Глаза коменданта горели, он рывком поднял тяжелую крышку рояля, без церемонии швырнул фуражку и перчатки на пол, взгромоздился на вертушку и начал играть. Но взгляд его был устремлен не на клавиши — он глядел на нас, и смех замирал на наших лицах и сменялся изумлением. Водопад звуков хлынул в зал, такой величественный и могучий, что мы показались себе жалкими и ничтожными. Это был ураган звуков, могучий и бурный, как ледяной норд-ост, вспенивающий море. Мы никогда в жизни не слышали ничего подобного. Это было словно удар грома, словно по нашим головам непрерывно кто-то барабанил, но в то же время это было прекрасно, как прибрежный камыш, шелестящий на ветру.
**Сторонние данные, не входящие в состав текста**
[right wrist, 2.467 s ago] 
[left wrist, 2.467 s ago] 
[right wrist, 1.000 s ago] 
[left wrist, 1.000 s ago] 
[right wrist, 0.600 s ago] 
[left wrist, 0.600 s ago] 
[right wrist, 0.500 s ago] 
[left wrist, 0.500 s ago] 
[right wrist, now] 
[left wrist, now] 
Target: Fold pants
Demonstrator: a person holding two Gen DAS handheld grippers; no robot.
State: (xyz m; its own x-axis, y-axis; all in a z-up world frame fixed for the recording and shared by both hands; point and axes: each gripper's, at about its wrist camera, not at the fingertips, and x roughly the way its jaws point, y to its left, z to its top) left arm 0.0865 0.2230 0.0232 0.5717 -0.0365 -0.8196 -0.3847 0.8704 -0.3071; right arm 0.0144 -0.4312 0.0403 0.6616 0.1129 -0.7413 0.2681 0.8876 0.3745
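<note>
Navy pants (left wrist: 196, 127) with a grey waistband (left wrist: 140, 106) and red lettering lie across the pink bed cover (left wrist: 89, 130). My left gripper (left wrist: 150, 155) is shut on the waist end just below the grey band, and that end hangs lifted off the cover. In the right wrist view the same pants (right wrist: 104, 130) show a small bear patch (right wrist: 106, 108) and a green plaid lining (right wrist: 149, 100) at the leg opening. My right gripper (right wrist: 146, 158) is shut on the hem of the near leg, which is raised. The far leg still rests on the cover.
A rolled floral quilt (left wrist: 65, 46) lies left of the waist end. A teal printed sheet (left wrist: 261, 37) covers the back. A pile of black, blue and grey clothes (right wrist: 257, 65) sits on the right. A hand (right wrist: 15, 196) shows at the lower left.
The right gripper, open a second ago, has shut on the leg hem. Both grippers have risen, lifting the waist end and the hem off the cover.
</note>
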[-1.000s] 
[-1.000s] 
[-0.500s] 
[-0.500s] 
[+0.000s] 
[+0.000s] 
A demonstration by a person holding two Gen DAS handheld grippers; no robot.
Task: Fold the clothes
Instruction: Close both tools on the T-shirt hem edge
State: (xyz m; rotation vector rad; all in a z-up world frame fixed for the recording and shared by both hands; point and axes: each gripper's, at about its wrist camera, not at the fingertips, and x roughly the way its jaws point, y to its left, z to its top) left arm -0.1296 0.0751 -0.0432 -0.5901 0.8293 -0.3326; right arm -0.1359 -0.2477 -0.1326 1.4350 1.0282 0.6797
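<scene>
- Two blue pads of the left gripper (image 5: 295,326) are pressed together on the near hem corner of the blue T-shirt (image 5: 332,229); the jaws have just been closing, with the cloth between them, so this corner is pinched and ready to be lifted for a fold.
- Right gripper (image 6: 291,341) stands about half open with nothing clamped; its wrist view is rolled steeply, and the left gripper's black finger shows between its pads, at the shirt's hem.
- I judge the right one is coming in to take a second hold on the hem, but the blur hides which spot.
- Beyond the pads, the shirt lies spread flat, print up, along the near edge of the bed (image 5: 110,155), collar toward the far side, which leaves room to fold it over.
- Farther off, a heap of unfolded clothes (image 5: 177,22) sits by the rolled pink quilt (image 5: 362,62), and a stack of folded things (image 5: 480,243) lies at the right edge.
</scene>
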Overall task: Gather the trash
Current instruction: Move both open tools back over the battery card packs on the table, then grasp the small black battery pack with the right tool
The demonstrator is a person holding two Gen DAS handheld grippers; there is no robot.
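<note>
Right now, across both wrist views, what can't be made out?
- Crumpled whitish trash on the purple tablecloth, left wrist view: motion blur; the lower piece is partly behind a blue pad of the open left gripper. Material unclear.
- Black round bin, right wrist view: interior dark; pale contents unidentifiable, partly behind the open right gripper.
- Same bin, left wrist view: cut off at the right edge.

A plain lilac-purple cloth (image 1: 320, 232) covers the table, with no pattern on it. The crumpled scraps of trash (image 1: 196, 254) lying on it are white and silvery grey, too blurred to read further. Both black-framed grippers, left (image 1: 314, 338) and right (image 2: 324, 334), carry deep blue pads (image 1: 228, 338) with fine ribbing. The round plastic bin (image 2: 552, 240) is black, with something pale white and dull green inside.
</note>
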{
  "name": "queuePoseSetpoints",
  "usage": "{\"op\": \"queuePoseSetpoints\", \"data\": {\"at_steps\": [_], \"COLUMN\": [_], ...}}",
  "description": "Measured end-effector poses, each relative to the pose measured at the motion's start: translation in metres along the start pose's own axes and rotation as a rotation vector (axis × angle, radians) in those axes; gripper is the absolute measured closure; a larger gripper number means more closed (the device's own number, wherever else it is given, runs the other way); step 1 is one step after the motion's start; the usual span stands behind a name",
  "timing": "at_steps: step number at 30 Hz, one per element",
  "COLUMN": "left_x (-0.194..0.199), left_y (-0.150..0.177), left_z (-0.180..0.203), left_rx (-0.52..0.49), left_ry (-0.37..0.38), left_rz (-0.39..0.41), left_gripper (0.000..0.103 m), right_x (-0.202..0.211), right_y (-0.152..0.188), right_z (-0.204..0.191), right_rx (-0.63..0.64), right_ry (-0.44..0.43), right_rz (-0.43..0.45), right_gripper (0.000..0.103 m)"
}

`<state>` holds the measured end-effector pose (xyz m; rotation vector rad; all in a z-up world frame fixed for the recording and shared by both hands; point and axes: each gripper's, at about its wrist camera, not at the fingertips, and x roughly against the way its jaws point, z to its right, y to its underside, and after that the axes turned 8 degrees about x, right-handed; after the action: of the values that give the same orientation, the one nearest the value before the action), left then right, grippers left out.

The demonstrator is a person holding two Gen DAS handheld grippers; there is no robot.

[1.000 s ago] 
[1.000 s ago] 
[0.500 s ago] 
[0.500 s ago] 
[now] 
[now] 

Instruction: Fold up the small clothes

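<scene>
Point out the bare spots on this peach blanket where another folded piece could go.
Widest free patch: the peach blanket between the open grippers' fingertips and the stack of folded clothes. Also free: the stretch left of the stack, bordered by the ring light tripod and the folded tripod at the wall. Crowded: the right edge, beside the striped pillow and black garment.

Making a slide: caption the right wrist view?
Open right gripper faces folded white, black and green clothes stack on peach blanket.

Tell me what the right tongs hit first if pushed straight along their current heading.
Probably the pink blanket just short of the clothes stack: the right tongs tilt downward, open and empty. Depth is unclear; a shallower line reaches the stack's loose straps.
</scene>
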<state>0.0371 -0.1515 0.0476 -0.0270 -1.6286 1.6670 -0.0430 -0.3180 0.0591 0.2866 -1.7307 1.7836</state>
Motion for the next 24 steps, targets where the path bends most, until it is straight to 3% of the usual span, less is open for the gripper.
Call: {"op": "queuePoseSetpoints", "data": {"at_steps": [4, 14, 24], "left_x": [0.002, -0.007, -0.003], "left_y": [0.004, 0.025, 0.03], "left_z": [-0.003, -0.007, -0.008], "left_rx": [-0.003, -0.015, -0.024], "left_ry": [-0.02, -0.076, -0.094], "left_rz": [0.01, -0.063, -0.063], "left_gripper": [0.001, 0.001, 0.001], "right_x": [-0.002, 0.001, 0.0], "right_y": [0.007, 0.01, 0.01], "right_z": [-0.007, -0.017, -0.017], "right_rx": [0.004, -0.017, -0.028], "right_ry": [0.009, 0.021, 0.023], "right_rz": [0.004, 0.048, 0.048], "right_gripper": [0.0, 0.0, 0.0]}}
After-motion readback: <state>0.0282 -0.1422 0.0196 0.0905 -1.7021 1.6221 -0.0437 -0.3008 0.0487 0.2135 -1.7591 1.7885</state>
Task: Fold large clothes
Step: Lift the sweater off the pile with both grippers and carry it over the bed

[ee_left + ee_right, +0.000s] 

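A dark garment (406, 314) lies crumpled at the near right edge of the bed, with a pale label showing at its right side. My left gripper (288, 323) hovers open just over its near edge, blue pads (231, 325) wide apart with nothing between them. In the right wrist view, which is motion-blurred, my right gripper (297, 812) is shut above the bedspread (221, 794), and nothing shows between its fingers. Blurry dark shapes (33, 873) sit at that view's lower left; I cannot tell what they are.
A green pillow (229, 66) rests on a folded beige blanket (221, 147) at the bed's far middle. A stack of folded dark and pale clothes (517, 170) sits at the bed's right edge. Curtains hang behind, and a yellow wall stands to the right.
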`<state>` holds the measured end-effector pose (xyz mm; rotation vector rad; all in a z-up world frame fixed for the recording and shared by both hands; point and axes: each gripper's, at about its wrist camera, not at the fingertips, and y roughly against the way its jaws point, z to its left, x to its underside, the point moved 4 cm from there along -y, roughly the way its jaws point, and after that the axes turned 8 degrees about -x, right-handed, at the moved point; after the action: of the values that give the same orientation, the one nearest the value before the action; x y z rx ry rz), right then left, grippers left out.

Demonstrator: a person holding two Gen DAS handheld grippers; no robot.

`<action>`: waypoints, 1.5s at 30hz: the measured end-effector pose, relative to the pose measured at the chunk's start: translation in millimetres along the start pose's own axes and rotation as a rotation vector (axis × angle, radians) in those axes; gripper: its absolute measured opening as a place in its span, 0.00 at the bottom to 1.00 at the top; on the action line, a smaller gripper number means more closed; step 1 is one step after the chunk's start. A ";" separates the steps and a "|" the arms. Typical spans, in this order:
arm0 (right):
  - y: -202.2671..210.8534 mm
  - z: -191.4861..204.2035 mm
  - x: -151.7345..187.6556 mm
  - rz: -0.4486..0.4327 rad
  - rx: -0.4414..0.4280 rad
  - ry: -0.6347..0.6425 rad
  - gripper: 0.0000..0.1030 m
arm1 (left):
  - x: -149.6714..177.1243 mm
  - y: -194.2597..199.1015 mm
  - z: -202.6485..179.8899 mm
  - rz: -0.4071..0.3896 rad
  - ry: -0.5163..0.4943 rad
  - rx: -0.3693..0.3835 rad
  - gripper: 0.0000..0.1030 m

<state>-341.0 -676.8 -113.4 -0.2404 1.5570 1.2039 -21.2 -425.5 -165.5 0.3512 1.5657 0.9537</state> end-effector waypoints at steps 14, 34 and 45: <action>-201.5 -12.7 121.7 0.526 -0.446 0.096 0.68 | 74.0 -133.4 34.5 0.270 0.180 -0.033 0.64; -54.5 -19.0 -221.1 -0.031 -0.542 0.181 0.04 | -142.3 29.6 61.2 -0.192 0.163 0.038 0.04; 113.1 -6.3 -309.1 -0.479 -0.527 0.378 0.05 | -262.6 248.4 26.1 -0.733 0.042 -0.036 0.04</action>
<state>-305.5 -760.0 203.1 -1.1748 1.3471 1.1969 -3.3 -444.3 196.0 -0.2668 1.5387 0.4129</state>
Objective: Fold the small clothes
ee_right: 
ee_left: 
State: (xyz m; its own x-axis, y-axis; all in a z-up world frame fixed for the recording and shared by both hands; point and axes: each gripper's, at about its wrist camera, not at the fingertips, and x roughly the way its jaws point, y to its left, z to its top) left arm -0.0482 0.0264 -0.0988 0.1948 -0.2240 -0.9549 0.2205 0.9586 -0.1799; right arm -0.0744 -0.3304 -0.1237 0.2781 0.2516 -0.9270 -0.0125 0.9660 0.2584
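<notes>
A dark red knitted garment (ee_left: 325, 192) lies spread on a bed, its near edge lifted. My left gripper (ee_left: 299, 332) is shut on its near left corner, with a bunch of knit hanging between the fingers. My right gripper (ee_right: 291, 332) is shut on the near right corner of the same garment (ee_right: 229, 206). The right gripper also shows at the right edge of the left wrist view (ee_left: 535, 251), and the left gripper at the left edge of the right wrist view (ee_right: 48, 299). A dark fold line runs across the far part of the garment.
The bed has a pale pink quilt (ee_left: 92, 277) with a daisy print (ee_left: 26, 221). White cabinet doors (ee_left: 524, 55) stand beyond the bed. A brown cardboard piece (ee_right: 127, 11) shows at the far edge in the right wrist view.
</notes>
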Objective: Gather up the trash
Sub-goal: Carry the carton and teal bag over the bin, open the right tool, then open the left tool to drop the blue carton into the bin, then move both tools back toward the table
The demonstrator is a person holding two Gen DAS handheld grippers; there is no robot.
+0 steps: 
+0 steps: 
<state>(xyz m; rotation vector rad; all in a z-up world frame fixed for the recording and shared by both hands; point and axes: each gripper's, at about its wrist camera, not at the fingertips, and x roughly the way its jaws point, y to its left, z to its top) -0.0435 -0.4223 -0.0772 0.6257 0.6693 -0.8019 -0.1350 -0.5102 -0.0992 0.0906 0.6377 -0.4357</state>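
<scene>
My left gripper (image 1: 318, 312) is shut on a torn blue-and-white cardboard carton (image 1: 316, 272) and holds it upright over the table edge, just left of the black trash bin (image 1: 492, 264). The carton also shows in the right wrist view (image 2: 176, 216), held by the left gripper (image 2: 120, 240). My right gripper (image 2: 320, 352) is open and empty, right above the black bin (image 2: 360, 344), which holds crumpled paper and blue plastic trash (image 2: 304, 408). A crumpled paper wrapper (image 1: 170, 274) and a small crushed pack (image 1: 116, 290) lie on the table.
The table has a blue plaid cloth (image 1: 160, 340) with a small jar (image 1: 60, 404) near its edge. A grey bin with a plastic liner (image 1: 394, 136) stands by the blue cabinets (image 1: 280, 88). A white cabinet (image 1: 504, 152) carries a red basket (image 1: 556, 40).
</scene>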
А комендант все играл, все играл не переставая. Пот бежал по его лицу, руки летали по клавишам, он больше не глядел на нас и ни на кого не глядел, только на большую черную крышку рояля, и все играл, играл, играл, и с какого-то места солдаты на русской стороне вдруг начали тихо подпевать, потом петь во весь голос, сперва протяжно, мягко, нежно, потом громко, бурно, страстно, у нас болело горло, и ныли губы, и вообще все, оттого, что мы не знали эту чудесную песню и не могли подтягивать.
Тут вдруг раздался громкий удар — это упала с грохотом крышка рояля. Комендант наклонился, поднял с полу свои перчатки, некогда белые, теперь серые от пыли, сбежал по лесенке вниз и зашагал по проходу к дверям. Никто не хлопал.
И тут начали мы. Мы хлопали, мы вопили «браво!», мы вопили «бис!», но комендант даже не глянул в нашу сторону. Он прошел мимо к выходу, и на душе у нас стало так тяжело.